The recent outcry against international rating agencies springs from dissatisfaction with India’s low rating of BBB- remaining unchanged for over a decade, in spite of many impressive achievements since then — 7 per cent economic growth, reduction in debt/GDP ratio, and several major economic reforms.
While it may seem like a storm in a tea cup, the debate also raises a few important questions: One, do ratings really matter, a question that relates to the rationale as also the power of rating agencies, and two, why are rating agencies reluctant to revise their opinions in the light of evidence, a question which concerns methodology.
The rating rationale is straightforward: The opinion on “the ability and willingness of debt issuers to meet obligations in full and on time” benefits both investors and issuers. But unlike private debt, the contextual rationale for government debt can be quite different, especially for developing economies.
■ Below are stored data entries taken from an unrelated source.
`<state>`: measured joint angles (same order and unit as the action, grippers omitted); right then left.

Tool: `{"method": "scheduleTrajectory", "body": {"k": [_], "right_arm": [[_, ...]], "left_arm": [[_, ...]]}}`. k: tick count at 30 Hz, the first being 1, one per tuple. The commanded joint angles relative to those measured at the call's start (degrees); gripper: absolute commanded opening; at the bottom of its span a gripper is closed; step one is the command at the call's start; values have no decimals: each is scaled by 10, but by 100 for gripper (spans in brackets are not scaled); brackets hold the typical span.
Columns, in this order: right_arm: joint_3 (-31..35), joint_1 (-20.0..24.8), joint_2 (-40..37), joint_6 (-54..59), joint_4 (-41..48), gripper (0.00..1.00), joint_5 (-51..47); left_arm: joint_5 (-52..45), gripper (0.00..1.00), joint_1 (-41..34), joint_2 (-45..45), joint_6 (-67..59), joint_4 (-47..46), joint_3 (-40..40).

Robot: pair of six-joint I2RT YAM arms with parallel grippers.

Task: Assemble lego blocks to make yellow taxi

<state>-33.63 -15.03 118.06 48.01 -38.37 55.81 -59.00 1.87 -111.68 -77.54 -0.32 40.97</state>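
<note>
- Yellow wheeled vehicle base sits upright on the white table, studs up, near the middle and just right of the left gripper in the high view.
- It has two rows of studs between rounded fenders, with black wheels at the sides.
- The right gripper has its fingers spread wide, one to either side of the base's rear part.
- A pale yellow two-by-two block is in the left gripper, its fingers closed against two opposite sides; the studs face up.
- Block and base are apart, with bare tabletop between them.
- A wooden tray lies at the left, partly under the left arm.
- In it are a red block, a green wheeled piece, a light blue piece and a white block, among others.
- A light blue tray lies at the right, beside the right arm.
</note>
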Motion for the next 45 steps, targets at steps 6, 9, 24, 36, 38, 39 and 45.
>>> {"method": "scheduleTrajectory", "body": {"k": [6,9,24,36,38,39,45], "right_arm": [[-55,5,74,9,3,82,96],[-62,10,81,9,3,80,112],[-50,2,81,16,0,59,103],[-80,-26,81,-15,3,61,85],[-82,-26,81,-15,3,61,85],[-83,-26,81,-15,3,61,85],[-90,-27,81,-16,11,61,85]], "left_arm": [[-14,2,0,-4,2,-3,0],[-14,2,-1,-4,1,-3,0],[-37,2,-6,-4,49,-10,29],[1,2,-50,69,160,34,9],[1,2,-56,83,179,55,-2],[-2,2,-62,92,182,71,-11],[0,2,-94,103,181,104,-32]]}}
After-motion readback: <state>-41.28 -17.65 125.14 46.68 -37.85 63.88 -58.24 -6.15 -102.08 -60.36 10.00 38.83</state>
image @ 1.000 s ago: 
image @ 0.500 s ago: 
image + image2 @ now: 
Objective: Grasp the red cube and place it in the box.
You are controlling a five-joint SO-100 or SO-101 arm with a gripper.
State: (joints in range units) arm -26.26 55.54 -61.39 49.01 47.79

The contentious 68 per cent debt to GDP ratio for India, for instance, consists of mostly internal debt (81 per cent), owed mainly (75 per cent) to banks, insurance companies and the RBI, whose investment mandates flow from regulation.
In fact, banks have been investing in zero risk-weighted government securities beyond mandated levels on safety considerations. Even external debt (6 per cent of total) is predominantly aid from multilateral agencies, all of which suggests that our debt is largely rating-agnostic; but in theory, low sovereign ratings influence the cost of credit for private borrowers in global capital markets.
Another impact, pointed out by the earlier RBI governor, was the reluctance of foreign banks to expand business in India, as it required setting aside higher capital. But overall evidence in terms of foreign capital flows indicates that foreign investors have greater faith in Indian markets than rating agencies.
A power thingA larger issue is the power and influence that the ratings industry wields. Internationally, the ratings business is virtually a duopoly with two big names dominating the market. But their power actually arises from their “regulatory licence”, a point well explained by Christopher Bruner and Rawi Abdelal of Harvard Business School in their excellent paper (‘To Judge Leviathan: Sovereign Credit Ratings, National Law, and the World Economy’, Journal of Public Policy , August 2005). It means that ratings are valuable not because they contain valuable information, but because they grant regulatory licences vouchsafing compliance. We can see this in banking regulations (Basel II) too, where capital adequacy rules are built in part upon credit ratings.
The paper goes on to describe how their power grew when the US government incorporated ratings into regulation, placing them in the position “to express their interpretation of good economic policy” to governments. The sovereign ratings business in the 90s gave them a further boost, when the so-called Brady bonds (re-packaged emerging market debt in default) came into the market. Since then, the number of countries seeking ratings especially from the Third World grew phenomenally reflecting not necessarily debt-raising intentions, but “a communication of their commitment to transparency and flexibility”, in the hope that international capital markets would look at them favourably.
Too subjective?Finally, the sovereign rating methodology has often been criticised for being subjective and reflecting ideological biases.
There is some merit here. The methodology itself is elaborate: according to one of the agencies, it considers five main factors when rating sovereigns — institutional, economic, external, fiscal and monetary — amongst several other aspects. But as the paper points out, the problem is with the implied litmus tests of acceptance. For instance, under institutional assessment “a market economy with legally enforceable property rights’’ is seen as being ‘‘less prone to policy error”. While this may be relevant for advanced economies, it would seem an ideological bias in, say, Asian countries.
Similarly, economic assessment reckons “a wealthy, diversified, resilient, market-oriented and adaptable economy as being less likely to default” — probably why low growth in per capita incomes and low tax base are seen as constraints, as in India’s case. Surely, these can only grow at modest rates, given the relative sizes of income and population. Likewise, fiscal assessment views a low or medium human development index as a negative, because it necessitates high debt to meet the significant shortfall in basic services — the solution becomes the problem!
Many of these factors actually relate to structural deficiencies that take time to fix but if they have actually influenced the final rating numbers, then the cynicism about rating agencies telling us what we already know would seem justified.